Task requirements —
In the entries below, find the lines with the word "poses" and copy them.

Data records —
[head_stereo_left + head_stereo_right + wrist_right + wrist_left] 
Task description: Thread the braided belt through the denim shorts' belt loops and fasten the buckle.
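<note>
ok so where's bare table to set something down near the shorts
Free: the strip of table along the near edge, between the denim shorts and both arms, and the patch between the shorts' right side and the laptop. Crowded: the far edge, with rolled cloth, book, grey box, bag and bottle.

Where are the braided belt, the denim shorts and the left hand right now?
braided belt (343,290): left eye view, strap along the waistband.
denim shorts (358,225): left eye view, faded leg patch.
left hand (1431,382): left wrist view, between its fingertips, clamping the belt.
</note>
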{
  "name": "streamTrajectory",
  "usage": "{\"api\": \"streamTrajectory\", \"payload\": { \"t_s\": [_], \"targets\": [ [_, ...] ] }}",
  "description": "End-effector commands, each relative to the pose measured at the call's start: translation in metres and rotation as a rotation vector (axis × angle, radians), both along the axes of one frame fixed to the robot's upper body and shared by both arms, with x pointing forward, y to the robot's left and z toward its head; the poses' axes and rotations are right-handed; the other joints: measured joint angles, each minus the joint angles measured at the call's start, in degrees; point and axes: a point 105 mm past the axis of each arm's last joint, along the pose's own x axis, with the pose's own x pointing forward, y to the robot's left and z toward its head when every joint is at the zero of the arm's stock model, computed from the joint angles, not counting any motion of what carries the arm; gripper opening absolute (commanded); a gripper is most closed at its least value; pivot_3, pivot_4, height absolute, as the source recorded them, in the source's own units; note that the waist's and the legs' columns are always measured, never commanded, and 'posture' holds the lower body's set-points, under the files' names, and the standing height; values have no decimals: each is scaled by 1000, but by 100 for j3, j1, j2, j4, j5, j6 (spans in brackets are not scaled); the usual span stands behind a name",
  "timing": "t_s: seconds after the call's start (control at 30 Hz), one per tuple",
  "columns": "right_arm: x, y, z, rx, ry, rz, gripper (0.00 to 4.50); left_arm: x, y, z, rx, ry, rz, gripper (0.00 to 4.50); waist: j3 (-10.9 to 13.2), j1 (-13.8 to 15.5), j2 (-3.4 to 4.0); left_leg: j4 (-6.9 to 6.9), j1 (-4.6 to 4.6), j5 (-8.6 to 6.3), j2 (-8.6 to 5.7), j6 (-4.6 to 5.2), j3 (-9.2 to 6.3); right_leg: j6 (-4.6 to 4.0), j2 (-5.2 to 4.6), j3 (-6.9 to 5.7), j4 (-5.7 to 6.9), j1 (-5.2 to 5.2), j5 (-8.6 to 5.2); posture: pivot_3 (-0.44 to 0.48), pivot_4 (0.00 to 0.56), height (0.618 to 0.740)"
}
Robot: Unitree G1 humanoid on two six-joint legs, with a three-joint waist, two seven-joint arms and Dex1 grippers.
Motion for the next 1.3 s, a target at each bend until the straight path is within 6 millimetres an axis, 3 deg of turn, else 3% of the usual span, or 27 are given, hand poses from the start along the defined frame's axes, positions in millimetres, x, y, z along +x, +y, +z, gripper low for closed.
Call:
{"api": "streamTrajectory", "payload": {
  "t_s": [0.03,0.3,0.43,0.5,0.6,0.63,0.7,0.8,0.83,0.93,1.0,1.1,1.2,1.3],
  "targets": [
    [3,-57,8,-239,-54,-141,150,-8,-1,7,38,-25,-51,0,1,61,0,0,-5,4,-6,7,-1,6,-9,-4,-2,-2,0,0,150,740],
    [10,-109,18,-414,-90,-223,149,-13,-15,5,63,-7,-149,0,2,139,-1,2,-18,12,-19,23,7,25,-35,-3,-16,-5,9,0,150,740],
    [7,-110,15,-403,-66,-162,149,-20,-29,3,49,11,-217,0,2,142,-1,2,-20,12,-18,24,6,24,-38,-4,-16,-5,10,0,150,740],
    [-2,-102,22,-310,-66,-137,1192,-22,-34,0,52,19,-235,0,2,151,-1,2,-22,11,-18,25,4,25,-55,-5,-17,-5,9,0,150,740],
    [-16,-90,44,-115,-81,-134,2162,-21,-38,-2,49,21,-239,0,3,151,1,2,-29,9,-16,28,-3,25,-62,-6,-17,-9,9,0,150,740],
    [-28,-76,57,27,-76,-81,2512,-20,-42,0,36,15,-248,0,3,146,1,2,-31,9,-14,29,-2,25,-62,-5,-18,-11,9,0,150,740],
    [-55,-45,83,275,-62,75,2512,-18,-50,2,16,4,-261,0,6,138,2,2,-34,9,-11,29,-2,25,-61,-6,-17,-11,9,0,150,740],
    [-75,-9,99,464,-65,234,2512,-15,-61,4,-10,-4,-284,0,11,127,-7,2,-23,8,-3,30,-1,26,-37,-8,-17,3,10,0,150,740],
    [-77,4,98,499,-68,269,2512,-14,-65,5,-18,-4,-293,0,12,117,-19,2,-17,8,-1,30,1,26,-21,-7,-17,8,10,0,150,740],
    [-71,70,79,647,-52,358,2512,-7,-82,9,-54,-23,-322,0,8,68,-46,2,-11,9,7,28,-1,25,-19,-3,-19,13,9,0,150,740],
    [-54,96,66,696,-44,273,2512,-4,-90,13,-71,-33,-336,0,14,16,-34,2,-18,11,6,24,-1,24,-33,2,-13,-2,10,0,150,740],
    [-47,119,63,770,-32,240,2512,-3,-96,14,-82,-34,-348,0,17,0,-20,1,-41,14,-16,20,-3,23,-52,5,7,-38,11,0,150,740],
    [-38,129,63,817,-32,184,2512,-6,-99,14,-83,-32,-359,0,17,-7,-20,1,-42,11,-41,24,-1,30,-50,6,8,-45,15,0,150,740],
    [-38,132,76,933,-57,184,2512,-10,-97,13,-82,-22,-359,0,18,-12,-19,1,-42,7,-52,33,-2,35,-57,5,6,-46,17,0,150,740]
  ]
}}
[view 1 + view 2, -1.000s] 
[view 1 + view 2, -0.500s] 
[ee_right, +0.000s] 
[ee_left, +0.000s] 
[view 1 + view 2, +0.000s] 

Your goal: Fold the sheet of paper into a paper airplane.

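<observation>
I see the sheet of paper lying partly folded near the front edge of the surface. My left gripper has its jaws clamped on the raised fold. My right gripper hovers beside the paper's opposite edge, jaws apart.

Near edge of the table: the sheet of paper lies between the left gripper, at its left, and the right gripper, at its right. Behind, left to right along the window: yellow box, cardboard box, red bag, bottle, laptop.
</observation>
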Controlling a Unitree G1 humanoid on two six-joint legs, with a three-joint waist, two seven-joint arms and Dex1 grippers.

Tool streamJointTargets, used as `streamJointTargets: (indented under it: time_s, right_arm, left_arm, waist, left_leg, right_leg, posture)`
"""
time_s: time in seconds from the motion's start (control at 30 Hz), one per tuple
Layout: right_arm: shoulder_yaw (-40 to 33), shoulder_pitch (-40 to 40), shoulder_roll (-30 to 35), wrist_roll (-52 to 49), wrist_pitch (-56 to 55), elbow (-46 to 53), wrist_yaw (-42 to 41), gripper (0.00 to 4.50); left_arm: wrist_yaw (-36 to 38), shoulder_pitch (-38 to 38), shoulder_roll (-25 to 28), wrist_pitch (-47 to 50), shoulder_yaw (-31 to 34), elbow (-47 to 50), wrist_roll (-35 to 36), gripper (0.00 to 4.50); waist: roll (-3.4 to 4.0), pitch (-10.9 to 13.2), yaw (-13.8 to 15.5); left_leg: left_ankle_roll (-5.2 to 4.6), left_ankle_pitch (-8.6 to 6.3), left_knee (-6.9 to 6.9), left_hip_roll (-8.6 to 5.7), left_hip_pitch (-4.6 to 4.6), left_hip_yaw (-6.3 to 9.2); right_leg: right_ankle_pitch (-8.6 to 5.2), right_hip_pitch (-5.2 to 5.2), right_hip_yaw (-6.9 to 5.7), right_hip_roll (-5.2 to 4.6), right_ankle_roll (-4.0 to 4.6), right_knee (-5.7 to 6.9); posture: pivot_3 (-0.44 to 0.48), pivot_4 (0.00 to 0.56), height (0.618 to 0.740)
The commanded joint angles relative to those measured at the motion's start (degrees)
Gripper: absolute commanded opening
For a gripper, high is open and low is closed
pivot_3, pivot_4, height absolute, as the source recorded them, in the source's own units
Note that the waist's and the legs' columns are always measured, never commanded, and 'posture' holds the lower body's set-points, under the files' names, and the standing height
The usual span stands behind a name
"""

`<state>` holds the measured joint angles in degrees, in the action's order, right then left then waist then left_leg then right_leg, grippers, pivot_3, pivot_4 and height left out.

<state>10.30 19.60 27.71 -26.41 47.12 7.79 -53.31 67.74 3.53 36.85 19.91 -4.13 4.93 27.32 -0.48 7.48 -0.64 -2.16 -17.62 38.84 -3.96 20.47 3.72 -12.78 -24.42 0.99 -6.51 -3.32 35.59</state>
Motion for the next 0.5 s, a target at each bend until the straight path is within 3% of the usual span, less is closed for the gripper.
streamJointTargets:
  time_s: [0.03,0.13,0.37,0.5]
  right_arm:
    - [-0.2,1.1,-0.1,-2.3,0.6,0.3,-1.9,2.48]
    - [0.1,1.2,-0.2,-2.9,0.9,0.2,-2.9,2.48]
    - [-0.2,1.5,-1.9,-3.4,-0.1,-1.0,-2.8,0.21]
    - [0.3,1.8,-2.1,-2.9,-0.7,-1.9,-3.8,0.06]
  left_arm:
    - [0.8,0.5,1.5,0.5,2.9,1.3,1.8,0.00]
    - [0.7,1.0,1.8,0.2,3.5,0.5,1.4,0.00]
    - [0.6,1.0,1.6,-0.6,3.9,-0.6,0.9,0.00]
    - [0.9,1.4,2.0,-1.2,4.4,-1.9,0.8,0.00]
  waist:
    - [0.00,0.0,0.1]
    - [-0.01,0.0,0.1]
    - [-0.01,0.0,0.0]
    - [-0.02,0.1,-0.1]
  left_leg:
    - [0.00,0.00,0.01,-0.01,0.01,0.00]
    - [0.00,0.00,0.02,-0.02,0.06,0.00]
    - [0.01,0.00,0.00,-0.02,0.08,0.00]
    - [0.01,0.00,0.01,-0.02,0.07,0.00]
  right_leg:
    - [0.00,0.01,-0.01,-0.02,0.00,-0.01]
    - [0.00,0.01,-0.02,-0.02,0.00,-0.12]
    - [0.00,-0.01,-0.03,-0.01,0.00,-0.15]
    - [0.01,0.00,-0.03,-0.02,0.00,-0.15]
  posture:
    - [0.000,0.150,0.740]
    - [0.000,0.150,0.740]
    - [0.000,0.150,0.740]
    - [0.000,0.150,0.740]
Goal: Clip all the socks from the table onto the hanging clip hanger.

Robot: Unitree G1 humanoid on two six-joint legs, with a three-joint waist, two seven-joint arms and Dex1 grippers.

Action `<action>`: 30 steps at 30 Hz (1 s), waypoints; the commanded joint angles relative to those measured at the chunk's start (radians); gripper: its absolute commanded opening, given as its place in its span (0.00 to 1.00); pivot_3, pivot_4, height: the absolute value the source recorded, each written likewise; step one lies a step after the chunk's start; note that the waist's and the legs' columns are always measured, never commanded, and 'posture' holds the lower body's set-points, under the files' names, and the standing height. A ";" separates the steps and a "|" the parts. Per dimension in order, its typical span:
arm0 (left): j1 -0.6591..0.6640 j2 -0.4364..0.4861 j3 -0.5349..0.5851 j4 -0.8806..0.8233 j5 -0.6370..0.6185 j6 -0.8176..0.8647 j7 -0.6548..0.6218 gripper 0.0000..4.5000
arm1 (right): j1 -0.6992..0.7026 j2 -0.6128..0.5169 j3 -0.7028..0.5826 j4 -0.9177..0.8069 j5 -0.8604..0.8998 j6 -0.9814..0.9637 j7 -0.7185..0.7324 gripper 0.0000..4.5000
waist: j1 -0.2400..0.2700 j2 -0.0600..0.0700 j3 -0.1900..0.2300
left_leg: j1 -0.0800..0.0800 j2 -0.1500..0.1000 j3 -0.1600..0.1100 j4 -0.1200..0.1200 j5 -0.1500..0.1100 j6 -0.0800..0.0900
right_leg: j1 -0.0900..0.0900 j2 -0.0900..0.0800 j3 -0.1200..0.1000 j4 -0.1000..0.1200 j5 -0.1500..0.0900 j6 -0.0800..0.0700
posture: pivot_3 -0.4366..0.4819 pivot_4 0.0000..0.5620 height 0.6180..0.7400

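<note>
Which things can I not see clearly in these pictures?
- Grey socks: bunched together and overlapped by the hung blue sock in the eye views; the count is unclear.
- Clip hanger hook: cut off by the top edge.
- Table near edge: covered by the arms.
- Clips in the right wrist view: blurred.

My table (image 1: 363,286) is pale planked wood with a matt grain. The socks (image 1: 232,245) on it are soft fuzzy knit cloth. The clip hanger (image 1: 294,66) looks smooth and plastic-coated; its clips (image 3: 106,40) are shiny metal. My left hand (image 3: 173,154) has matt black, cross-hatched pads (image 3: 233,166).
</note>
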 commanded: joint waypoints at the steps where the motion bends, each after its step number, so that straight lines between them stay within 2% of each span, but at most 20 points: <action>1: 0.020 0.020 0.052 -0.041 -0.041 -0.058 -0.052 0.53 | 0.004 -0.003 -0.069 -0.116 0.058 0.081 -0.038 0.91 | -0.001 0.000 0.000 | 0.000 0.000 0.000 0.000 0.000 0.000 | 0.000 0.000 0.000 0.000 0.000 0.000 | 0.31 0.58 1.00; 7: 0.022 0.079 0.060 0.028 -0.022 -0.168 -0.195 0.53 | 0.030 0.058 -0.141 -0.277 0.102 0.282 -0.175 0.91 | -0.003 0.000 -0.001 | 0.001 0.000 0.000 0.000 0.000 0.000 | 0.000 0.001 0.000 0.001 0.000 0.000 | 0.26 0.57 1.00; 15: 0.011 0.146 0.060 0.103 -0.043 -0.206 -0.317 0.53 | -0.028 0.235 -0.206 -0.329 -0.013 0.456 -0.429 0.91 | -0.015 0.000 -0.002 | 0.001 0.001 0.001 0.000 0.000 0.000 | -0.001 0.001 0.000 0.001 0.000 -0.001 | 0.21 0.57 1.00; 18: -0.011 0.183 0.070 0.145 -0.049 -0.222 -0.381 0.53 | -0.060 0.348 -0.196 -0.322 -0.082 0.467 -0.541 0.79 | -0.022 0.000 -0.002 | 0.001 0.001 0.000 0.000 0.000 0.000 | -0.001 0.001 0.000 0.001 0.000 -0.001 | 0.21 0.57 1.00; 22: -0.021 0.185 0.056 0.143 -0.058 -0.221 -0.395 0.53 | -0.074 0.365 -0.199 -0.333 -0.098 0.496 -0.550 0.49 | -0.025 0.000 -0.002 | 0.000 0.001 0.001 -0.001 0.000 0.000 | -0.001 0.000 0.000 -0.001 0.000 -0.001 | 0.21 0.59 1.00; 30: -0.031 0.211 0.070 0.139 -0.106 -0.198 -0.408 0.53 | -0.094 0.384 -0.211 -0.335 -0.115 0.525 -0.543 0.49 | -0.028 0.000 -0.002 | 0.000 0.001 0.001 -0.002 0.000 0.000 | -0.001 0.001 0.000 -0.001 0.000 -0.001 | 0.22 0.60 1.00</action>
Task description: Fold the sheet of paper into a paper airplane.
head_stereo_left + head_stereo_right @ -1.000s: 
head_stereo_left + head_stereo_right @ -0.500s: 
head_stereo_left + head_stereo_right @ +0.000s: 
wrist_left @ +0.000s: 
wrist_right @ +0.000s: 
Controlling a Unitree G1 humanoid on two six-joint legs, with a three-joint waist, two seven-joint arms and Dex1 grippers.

Solution for this problem —
  "description": "End-effector commands, each relative to the pose measured at the call's start: translation in metres and rotation as a rotation vector (axis × angle, radians), both along the axes of one frame fixed to the robot's upper body and shared by both arms, with x pointing forward, y to the robot's left and z toward its head; the poses' axes and rotations are right-handed; the other joints: measured joint angles, each minus the joint angles measured at the call's start, in degrees; point and axes: a point 105 mm past the axis of each arm's last joint, along the pose's own x axis, with the pose's own x pointing forward, y to the robot's left and z toward its head when every joint is at the zero of the arm's stock model, computed from the joint angles, not counting any motion of what carries the arm; gripper opening absolute (commanded); a gripper is most closed at its least value; pivot_3, pivot_4, height absolute, as the source recorded them, in the source's own units; note that the waist's and the legs' columns are always measured, never commanded, and 'posture' holds the lower body's set-points, under the files' names, and the standing height; values have no decimals: each is scaled by 1000, but by 100 for j3, j1, j2, j4, j5, j6 (spans in brackets are not scaled); the usual span stands behind a name",
Motion for the next 1.3 s, a target at each bend until the straight path is within 6 millimetres an axis, 3 deg of turn, else 3% of the usual span, or 27 are given, hand poses from the start along the defined frame's axes, positions in millimetres, x, y, z along +x, +y, +z, gripper low for closed.

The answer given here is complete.